Aim of the exercise —
From the listing below, give again exactly the lines from the line with "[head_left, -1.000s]" to the line with "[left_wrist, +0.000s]", ends included, without any pictures.
>>>>>
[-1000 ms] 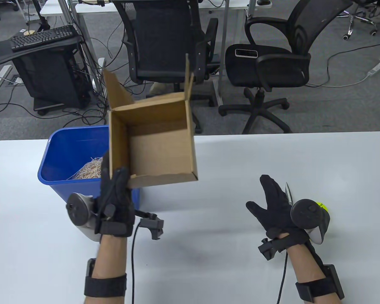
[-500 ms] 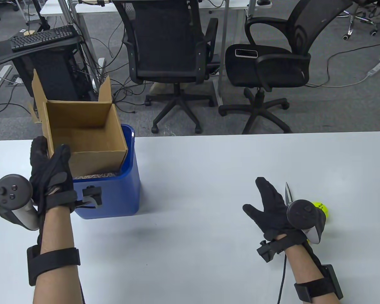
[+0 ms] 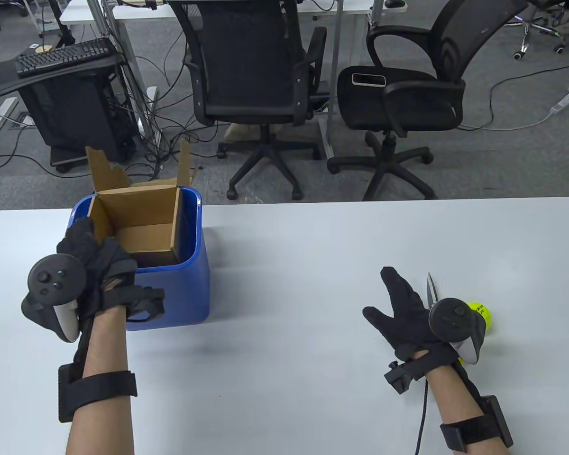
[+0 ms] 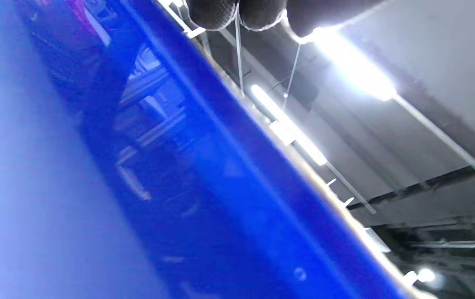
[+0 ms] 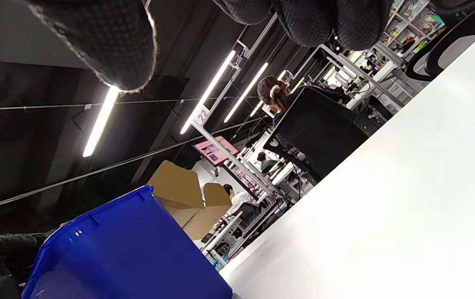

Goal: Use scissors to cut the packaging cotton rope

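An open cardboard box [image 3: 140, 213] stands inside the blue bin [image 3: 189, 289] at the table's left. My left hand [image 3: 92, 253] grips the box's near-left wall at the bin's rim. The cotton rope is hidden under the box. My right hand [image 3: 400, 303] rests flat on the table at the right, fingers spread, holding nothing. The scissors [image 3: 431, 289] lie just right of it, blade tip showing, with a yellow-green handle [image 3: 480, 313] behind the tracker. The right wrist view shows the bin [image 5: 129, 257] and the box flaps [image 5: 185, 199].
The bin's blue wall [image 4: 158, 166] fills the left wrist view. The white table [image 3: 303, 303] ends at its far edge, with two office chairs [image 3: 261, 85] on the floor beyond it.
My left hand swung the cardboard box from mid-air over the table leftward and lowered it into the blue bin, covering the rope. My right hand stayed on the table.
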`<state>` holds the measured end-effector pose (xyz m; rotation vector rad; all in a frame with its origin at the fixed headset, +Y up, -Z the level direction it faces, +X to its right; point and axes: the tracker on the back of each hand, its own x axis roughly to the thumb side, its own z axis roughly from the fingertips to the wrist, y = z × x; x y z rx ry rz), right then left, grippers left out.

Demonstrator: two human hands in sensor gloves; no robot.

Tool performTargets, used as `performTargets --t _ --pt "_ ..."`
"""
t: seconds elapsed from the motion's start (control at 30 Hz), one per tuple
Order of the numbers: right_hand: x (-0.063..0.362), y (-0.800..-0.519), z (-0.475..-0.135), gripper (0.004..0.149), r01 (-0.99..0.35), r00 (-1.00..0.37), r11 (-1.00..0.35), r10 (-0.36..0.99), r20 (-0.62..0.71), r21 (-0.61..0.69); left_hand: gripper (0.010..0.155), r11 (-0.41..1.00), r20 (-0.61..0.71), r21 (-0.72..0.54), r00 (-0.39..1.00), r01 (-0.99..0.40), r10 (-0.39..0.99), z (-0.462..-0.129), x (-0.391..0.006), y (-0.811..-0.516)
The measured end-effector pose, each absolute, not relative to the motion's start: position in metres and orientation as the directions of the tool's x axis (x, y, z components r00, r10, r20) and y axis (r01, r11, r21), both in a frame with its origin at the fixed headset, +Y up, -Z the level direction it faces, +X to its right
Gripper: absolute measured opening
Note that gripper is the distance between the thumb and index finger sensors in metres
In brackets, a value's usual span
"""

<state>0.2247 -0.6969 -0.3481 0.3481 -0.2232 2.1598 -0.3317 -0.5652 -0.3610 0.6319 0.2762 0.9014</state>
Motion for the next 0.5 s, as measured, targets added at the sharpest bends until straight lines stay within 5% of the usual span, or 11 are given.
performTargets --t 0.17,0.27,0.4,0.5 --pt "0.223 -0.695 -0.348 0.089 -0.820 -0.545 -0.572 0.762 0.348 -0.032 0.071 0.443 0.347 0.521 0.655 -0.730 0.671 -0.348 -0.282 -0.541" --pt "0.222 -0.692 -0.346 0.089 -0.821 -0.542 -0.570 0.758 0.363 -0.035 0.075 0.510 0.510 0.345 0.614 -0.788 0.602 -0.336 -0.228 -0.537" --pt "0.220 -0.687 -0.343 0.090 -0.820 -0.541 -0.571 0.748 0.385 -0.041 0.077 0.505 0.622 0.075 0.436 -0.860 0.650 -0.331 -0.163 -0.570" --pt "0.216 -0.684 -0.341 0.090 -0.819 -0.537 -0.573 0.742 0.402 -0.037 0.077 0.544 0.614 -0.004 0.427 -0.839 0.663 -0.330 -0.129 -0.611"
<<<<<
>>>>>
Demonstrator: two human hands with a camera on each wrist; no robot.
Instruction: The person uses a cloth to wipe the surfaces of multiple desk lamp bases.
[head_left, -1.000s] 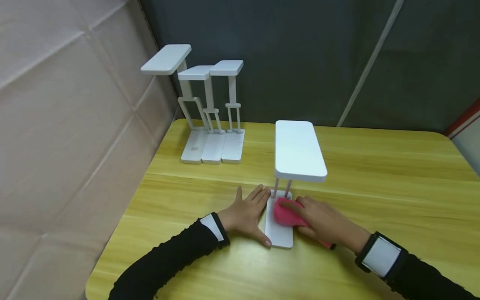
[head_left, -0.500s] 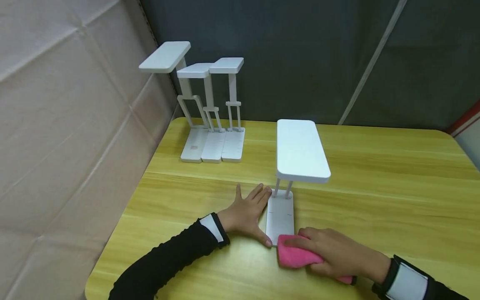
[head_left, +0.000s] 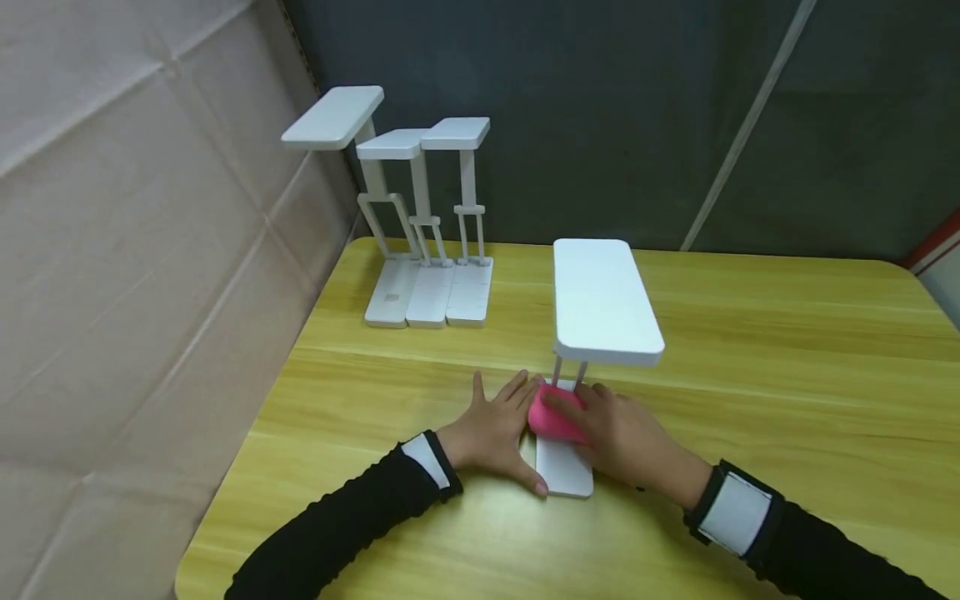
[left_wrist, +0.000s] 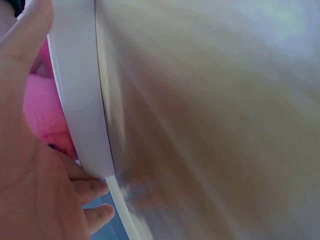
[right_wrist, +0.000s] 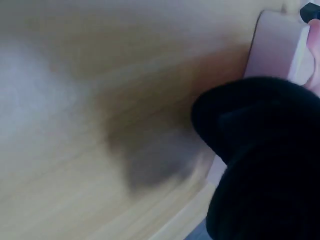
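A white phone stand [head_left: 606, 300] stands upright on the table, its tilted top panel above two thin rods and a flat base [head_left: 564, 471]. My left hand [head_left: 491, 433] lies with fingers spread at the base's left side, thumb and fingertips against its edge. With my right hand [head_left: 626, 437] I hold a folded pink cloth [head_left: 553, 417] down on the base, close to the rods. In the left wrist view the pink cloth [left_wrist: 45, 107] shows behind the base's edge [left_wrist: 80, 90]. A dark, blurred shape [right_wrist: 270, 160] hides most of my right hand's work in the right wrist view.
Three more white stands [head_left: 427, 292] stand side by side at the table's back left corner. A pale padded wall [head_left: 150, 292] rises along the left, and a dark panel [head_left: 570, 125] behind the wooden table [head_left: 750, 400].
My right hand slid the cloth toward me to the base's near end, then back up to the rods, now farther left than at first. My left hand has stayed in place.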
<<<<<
Task solution —
[head_left, -1.000s] 
[head_left, -0.500s] 
[head_left, +0.000s] 
[left_wrist, +0.000s] 

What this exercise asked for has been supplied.